Context

This assignment reinforces ideas in the building blocks topic. A PDF of this assignment is here.

Due date

Due: September 25 at 5:00pm.

Points

  • Problem 0.1: 25 points
  • Problem 0.2: 25 points
  • Problem 0.3: 5 points
  • Problem 1: 15 points
  • Problem 2: 15 points
  • Problem 3: 15 points

Problem 0.1

This “problem” focuses on the use of R Markdown to write reproducible reports, and the use of R Projects to organize your work.

To that end:

  • create a directory named p8105_hw1_YOURUNI (e.g. p8105_hw1_ajg2202 for Jeff)
  • put an R project in the directory
  • create a single .Rmd file named p8105_hw1_YOURUNI.Rmd

Your solutions to Problems 1+ should be included in your .Rmd file, and your submission for this assignment will be a zip file of this directory.

We will assess adherence to the instructions above and whether we are able to knit your .Rmd – that is, whether your work is reproducible.

Problem 0.2

This “problem” focuses on correct styling for your solutions to Problems 1+. We will look for:

  • meaningful variable names
  • readable code (one command per line; adequate whitespace and indentation; etc)
  • the use of both text and code in solutions
  • a lack of superfluous code (e.g. no unused variables are defined)

Problem 0.3

Please complete the survey here.

Problem 1

This problem focuses on vector operations and numeric summaries.

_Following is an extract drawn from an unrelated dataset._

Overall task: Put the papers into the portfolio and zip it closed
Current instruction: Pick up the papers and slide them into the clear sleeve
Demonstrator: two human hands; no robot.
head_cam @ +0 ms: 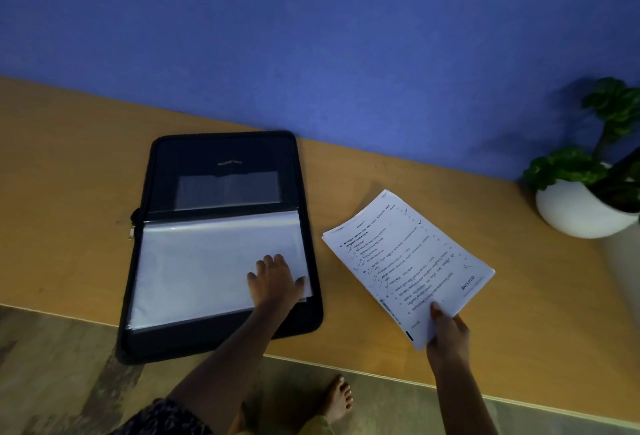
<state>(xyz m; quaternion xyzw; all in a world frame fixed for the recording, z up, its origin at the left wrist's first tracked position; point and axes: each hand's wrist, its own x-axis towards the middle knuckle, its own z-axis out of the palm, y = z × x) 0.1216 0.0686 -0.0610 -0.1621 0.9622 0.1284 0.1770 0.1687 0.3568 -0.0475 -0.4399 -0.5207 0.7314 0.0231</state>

  • Create a vector containing ten numbers
  • Multiply your vector by 5
  • Add 7 to your vector
  • Create a second vector containing ten integers
  • Add the two vectors
  • Multiply the two vectors

Based on the preceding, comment on R’s arithmetic operations when they involve (1) a vector and a scalar, and (2) two vectors. Try to add vectors of length ten and length nine; what happens? What if you add vectors of length ten and length five?

Problem 2

This problem focuses on subsetting, plotting, and the use of inline R code.

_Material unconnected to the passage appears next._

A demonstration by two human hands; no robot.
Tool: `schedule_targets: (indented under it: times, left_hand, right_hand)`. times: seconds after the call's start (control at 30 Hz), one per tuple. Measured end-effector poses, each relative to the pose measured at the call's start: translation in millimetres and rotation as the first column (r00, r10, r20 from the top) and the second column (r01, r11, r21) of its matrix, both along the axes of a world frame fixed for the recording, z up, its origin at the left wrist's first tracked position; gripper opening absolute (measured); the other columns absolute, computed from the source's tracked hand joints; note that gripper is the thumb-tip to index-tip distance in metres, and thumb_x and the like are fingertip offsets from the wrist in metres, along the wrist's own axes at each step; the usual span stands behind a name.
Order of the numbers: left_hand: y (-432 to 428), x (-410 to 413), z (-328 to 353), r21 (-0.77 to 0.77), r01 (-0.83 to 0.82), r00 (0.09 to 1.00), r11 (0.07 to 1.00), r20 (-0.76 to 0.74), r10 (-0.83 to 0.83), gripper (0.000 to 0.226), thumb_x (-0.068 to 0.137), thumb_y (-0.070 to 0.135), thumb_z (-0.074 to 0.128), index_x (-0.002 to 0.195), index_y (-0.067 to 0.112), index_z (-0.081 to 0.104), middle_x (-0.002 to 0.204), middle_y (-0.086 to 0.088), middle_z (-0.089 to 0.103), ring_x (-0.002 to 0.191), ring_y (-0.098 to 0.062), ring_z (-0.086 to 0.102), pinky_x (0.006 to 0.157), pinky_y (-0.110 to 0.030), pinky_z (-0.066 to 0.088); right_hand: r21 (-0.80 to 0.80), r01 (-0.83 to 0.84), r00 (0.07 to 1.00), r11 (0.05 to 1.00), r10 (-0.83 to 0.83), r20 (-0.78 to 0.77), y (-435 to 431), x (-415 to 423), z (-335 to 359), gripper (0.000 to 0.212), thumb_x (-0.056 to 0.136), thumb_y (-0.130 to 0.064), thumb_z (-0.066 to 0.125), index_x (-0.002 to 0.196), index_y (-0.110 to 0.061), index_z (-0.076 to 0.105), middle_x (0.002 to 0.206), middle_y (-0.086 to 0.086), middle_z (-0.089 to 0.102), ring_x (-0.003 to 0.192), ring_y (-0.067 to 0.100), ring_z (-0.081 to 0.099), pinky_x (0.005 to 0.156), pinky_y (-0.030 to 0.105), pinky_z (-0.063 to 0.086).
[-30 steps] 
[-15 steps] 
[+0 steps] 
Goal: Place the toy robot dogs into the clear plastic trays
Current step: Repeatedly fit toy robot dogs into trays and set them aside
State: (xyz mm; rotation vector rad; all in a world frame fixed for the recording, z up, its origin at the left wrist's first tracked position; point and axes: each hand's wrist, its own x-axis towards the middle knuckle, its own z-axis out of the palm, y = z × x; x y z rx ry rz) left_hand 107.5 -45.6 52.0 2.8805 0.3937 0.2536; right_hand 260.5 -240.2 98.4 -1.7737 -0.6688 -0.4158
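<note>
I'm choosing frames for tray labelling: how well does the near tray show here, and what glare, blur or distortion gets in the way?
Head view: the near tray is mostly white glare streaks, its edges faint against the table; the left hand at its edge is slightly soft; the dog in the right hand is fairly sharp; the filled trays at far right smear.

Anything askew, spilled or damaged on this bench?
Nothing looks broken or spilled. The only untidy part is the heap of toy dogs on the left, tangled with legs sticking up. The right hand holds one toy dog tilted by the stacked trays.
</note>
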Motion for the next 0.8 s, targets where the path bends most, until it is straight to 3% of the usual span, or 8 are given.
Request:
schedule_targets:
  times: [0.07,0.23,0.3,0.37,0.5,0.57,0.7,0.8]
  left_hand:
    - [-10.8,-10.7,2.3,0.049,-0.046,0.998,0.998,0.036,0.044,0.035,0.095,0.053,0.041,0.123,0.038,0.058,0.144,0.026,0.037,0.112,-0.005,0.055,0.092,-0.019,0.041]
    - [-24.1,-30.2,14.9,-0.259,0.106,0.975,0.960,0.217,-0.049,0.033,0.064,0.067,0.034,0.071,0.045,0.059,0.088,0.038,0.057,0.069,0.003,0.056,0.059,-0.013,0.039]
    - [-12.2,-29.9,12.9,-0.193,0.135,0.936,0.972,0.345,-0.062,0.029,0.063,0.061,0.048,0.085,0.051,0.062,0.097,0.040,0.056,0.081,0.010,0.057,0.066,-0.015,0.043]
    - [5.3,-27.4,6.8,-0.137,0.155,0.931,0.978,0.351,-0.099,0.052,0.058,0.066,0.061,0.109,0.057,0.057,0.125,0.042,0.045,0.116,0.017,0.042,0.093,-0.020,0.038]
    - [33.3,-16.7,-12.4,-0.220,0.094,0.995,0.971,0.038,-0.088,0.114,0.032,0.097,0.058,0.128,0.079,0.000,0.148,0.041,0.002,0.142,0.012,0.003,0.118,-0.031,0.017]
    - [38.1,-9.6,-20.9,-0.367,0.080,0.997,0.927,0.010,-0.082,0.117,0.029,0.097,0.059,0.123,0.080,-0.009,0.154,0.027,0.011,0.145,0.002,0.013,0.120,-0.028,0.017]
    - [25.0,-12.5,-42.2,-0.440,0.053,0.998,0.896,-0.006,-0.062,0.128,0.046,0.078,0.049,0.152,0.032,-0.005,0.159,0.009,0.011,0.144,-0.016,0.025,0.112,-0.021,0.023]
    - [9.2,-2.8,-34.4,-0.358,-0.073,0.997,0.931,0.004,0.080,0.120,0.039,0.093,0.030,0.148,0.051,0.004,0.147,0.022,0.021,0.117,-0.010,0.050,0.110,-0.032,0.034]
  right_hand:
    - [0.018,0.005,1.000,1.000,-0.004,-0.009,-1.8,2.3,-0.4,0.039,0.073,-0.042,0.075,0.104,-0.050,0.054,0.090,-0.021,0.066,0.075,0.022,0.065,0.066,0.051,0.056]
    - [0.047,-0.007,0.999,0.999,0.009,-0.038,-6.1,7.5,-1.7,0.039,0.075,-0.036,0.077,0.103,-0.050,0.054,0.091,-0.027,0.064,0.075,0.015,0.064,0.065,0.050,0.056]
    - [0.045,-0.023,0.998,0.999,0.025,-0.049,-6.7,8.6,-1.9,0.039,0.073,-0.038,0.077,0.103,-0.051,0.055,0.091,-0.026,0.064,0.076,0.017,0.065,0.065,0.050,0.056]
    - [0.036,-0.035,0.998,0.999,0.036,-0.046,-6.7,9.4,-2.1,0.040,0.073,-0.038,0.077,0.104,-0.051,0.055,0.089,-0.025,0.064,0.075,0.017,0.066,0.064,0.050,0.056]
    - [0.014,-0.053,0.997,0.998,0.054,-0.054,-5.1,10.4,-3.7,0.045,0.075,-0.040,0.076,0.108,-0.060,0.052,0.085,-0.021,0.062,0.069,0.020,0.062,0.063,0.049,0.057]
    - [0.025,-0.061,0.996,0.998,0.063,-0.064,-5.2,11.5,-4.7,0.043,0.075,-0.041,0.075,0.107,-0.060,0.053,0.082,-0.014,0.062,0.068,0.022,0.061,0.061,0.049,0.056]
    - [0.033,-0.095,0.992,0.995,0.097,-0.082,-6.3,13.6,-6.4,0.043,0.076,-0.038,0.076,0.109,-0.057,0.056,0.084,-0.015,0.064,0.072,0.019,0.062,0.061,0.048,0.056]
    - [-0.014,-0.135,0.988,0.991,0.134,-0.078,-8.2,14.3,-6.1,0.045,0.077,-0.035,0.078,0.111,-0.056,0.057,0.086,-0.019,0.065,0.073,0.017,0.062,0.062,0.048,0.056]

  • Create a variable containing a random sample of size 10000 from a uniform[0, 10] distribution (the runif function will help)
  • Remove values that are greater than 9.4
  • Write a short description of your vector using inline R code, including:
    • length of the vector
    • mean and median
    • standard deviation
    • minumum and maximum values
  • Repeat the above for a new random sample of size 5000 from a Normal[5, sd = 5] distribution, omitting values that are less than zero
  • Make a histogram of the new sample.

Problem 3

This problem focuses on variable types, coercion, and data structures.

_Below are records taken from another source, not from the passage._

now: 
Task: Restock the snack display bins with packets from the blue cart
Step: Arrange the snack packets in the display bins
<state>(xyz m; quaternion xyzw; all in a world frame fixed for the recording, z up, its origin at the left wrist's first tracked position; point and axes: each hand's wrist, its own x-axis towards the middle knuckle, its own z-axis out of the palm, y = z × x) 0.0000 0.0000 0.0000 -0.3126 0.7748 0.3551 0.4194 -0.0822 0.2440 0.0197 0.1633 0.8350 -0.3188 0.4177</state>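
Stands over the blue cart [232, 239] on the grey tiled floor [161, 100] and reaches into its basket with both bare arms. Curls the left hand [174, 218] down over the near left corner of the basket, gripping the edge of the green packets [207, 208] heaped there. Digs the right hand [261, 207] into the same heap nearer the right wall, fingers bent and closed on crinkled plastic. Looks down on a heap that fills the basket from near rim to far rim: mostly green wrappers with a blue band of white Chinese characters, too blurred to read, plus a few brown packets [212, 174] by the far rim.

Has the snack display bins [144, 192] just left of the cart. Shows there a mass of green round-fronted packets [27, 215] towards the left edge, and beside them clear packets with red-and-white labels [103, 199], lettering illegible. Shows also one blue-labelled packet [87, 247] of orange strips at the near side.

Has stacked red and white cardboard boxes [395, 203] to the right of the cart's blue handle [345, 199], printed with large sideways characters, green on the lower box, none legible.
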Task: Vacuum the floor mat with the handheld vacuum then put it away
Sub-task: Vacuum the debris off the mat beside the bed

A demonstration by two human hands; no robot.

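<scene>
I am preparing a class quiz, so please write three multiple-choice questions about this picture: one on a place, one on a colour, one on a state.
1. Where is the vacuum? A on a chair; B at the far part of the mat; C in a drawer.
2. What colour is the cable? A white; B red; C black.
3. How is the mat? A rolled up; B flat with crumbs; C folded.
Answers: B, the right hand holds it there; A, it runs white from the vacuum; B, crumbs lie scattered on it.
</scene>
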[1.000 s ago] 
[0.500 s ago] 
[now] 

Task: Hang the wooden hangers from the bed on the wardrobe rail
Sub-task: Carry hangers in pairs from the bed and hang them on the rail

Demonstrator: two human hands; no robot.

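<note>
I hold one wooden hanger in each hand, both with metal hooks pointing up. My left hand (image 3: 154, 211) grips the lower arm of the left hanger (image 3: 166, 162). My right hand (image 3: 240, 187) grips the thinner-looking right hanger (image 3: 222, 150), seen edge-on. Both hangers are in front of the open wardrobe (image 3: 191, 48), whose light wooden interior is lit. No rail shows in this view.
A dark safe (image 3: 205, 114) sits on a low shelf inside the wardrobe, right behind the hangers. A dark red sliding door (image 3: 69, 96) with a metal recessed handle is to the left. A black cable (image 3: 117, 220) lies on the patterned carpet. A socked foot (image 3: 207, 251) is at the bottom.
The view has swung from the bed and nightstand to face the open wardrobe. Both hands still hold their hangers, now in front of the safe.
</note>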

  • Create a vector containing five integers and vector containing five character strings
  • Add the two vectors. What happens?
  • Combine the two vectors into one using c(). What is the class of the new vector?
  • Create a vector containing the values "a", 7, and 42.
    • Can you add the second and third values of this vector? Why or why not?
  • Create a list containing the values "a", 7, and 42.
    • Can you add the second and third values of this list? Why or why not?